The Nest doesn't solve the thermostat problem of not all rooms being the same temperature. You have to decide to place the thermostat somewhere, and the heating will be controlled on the basis of the temperature at that place. As the Nest learns this problem is accentuated because more is riding on this decision. Our Nest is in the living room where the sun shines in and heats the room naturally meaning that the thermostat might sometimes imagine the rest of the house is hotter than it really is. Maybe it’s clever enough to realise this and compensate but I'm not sure.
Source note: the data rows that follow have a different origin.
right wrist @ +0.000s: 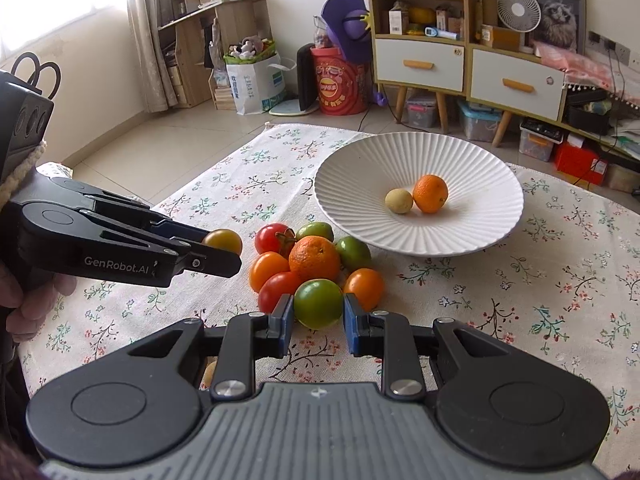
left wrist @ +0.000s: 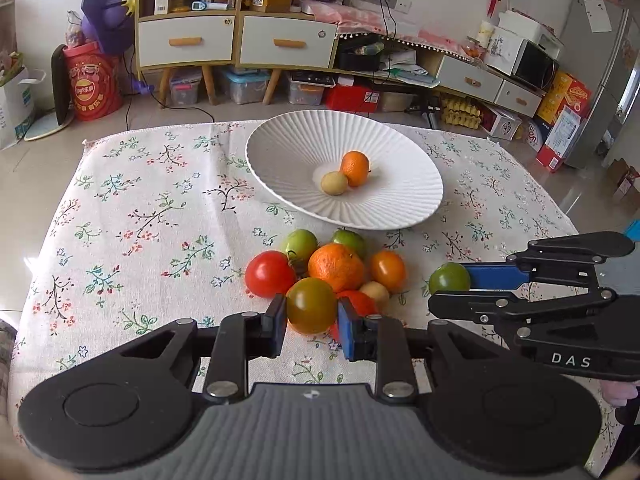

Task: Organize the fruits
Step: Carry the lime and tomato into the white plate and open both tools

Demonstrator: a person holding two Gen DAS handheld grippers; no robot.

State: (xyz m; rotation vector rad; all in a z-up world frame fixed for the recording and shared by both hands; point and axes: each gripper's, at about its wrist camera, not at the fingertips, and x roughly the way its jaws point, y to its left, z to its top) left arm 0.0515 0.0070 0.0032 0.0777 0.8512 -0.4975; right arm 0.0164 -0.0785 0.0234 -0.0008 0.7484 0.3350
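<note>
My left gripper (left wrist: 311, 314) is shut on an olive-green tomato (left wrist: 311, 305), held just above the front of the fruit pile (left wrist: 336, 266). My right gripper (right wrist: 319, 314) is shut on a bright green tomato (right wrist: 319, 303), also close over the pile (right wrist: 314, 260). Each gripper shows in the other's view: the right gripper (left wrist: 452, 289) at the right with its green tomato (left wrist: 449, 278), the left gripper (right wrist: 222, 251) at the left with its olive tomato (right wrist: 222, 240). Behind the pile, a white ribbed plate (left wrist: 288, 152) holds an orange (left wrist: 355, 167) and a small yellowish fruit (left wrist: 334, 183).
The pile of red, orange and green tomatoes around a mandarin lies on a floral tablecloth (left wrist: 152, 208). Part of a hand (right wrist: 24, 304) grips the left tool. Cabinets (left wrist: 236, 40), boxes and a red tub (left wrist: 93, 86) stand on the floor beyond the table's far edge.
</note>
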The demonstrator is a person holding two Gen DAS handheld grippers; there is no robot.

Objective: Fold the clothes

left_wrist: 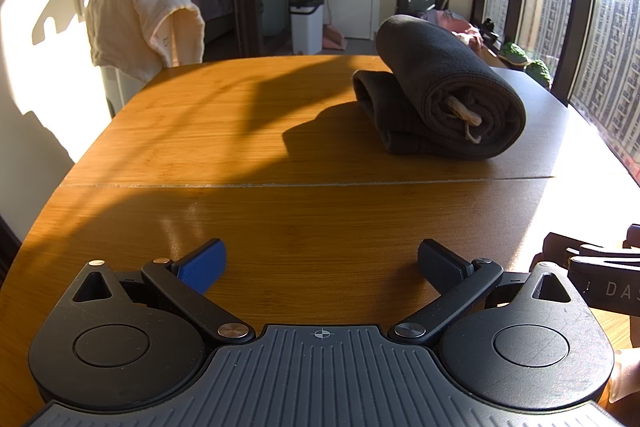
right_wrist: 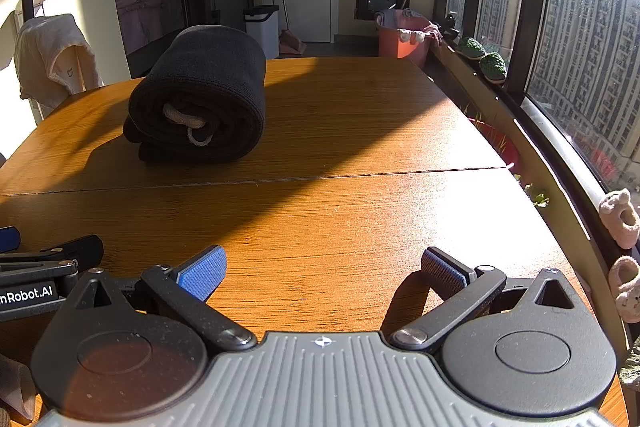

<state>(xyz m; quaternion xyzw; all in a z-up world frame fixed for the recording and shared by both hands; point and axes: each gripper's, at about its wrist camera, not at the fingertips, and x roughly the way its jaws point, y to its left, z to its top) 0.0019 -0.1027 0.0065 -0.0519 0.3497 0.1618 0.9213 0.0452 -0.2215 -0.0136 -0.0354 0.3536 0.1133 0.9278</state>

Don't get me wrong I love the Nest. It’s a beautiful piece of technology and a wonderful idea. By tickling at the edges of the few aspects which don't quite work (for me) I'm not saying it’s no good, but I do find those edges interesting and it bothers me that something which has clearly has so much attention paid to it’s design isn't quite right (again for me).
It seems to me that in attempting to build something that will learn, the makers of Nest are attempting to make things easier for us. "Don't make me think!" we say, and they say "OK, we'll do the thinking for you". Only at the end of the day I'm not sure it’s necessarily the right thinking. I don't want to think, that’s true (God so true!), but I do want to know and I do want to understand. After all this is a large household expense, I'm not quite ready to trust that to the unwinking eye of artificial intelligence just yet.
What I want is for things to be clearer not just hidden. I think in some ways they’ve tried to hide things to make it simpler and easier but what would make it easier is if I understood it and that means showing me what I’ve done in a way which helps me understand how to do it better.
Maybe instead of the Learning Thermostat they should have tried to build the Teaching Thermostat. I'm not sure such a Reithian idea would go down as well in the west-coast utpoian atmosphere that spawned Nest, but still it might have been a nobler goal.